Ada pepatah “dunia tak selebar daun kelor” yang sering didengar.Tetapi tak banyak yang benar-benar tahu bagaimana wujud daun kelor itu sendiri.Dan juga tak banyak yang mengetahui kenikmatan dan kesegaran rasanya.
Sayur kelor menjadi andalan masakan Ibu saya sehari-hari dan juga ibu-ibu lain di Banyuwangi. Tak perlu membeli daun kelor di pasar sebab tak mungkin ada yang menjualnya.
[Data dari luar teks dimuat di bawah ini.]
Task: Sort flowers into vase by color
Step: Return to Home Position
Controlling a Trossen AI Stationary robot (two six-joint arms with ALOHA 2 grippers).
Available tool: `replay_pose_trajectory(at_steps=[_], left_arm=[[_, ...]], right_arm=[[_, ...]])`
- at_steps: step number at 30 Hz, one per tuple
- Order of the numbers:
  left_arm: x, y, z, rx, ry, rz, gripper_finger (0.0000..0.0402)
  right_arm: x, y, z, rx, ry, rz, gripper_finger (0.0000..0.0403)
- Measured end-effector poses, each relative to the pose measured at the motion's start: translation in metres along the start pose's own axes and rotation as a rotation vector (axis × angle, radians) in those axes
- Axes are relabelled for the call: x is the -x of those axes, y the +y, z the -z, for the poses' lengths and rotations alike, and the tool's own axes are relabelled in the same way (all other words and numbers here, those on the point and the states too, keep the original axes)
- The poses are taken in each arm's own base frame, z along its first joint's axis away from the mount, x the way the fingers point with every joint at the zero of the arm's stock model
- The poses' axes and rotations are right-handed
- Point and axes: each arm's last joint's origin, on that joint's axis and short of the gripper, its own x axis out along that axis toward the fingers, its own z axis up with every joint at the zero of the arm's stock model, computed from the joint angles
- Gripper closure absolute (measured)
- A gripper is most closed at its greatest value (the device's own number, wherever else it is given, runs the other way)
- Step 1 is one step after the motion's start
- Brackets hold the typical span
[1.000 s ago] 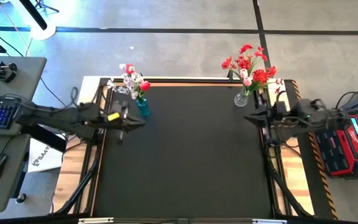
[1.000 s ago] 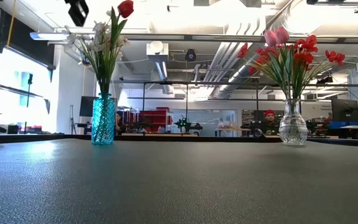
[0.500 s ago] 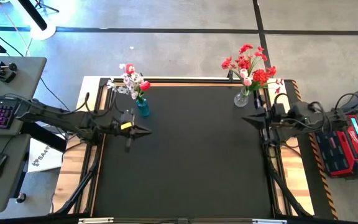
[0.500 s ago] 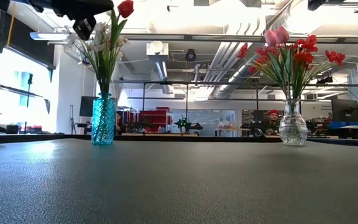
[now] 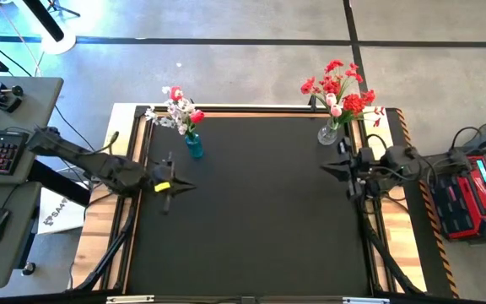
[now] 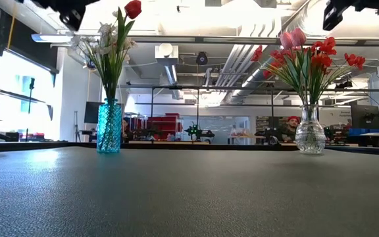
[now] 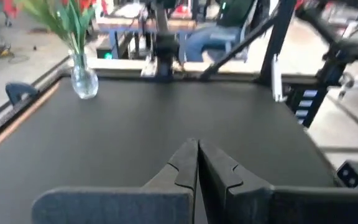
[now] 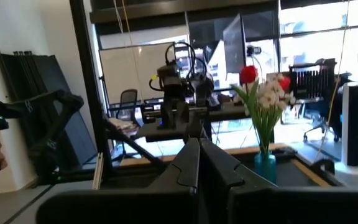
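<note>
Both arms have drawn back over the last second. The left end effector (image 5: 181,187), which was near the blue vase (image 5: 194,148) a second ago, has slid toward 6 o'clock. It now hangs over the bench (image 5: 260,228) by its 9 o'clock edge, apart from the vase. The right end effector (image 5: 327,169) has eased slightly toward 6 o'clock. It sits by the 3 o'clock edge, on the 6 o'clock side of the clear vase (image 5: 328,133). Each wrist view shows the two fingers pressed together with nothing between them, so both end effectors are closed and empty.

Every flower in view stands in a vase. White sprays (image 5: 172,110) and red buds (image 6: 133,8) fill the blue vase at the bench's 11 o'clock corner. Red sprays (image 5: 336,84) and a pink tulip (image 6: 293,37) fill the clear vase at 1 o'clock. I see no loose stem on the bench.

The placing therefore looks finished, and the arms seem to be folding to rest. The colours are not cleanly split, since red shows in both vases.
</note>
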Motion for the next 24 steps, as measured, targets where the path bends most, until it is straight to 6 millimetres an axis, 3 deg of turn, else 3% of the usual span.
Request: replay_pose_trajectory(at_steps=[4, 9, 11, 15, 19, 24], left_arm=[[0.006, 0.001, -0.003, -0.016, -0.029, 0.058, 0.0401], [-0.018, 0.005, 0.017, -0.020, -0.175, 0.202, 0.0401], [-0.024, 0.010, 0.021, -0.012, -0.238, 0.196, 0.0401], [-0.033, 0.028, 0.031, -0.029, -0.194, 0.146, 0.0401], [-0.032, 0.039, 0.029, -0.006, -0.198, 0.209, 0.0401], [-0.016, 0.041, 0.034, -0.043, -0.140, 0.221, 0.0401]], right_arm=[[0.001, 0.000, -0.006, 0.036, -0.023, -0.001, 0.0403], [0.000, -0.002, -0.004, 0.089, -0.009, 0.022, 0.0403], [0.000, -0.004, -0.006, 0.085, -0.023, 0.036, 0.0403], [0.001, -0.005, -0.005, 0.088, -0.012, 0.076, 0.0403], [0.004, -0.008, 0.000, 0.094, 0.043, 0.130, 0.0403], [0.009, -0.001, -0.001, -0.045, 0.025, -0.024, 0.0403]])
Daun kelor tumbuh liar di Banyuwangi.Kami bahkan menanamnya di halaman rumah.Daun kelor hanya dimasak layaknya sayur bening dengan batang serai. Itu saja. Kemudian dinikmati dengan nasi panas dan ikan goreng dengan pelengkap sambal jeruk khas Banyuwangi.
Pohon kelor memiliki buah yang bentuknya memanjang.Buahnya ini dinamakan klentang.Di Banyuwangi kami memasaknya sebagai sayuran.Dimasak dengan cara berbeda kami memasak daun kelor.
Klentang dimasak dengan bumbu sayur asam.Disajikan sebagai menu harian di rumah-rumah.Cara makan klentang dengan menghisap habis daging buahnya adalah kenikmatan tersendiri.
Sayur klentang ini juga disajikan dengan nasi panas, ikan goreng, dan sambal terasi khas Banyuwangi.
Nasi Tempong terkenal karena sambal terasinya yang membuat telinga tuli saking pedasnya.‘Tempong’ dalam Bahasa Osing artinya ‘tampar’. Itulah reaksi orang saat menikmati Nasi Tempong: terasa ditampar.
Nasi Tempong sendiri berupa nasi yang dinikmati dengan aneka lalapan sayuran yang sudah direbus.Kemudian disiram dengan sambal terasi yang khas, yang dibuat dari ranti sebagai pengganti tomat dan jeruk pecel.
Di Banyuwangi tidak mengenal tomat untuk membuat sambal, tetapi ranti.Ranti masih satu keluarga dengan tomat-tomatan.Bentuknya kerinting mirip gambar awan anak-anak TK. Ia tumbuh dengan mudah di halaman rumah.
Untuk lauknya bermacam-macam seperti ikan asin goreng, bakwan jagung, atau telur dadar.
Melakukan perjalanan dengan menjelajahi bentangan alam suatu tempat memang akan menjadi cerita seru. Namun, melakukan perjalanan sekaligusmenjelajahi kuliner khas suatu tempat, yang menjadi akar budaya dan karakter masyarakatnya, akan menjadi cerita yang luar biasa.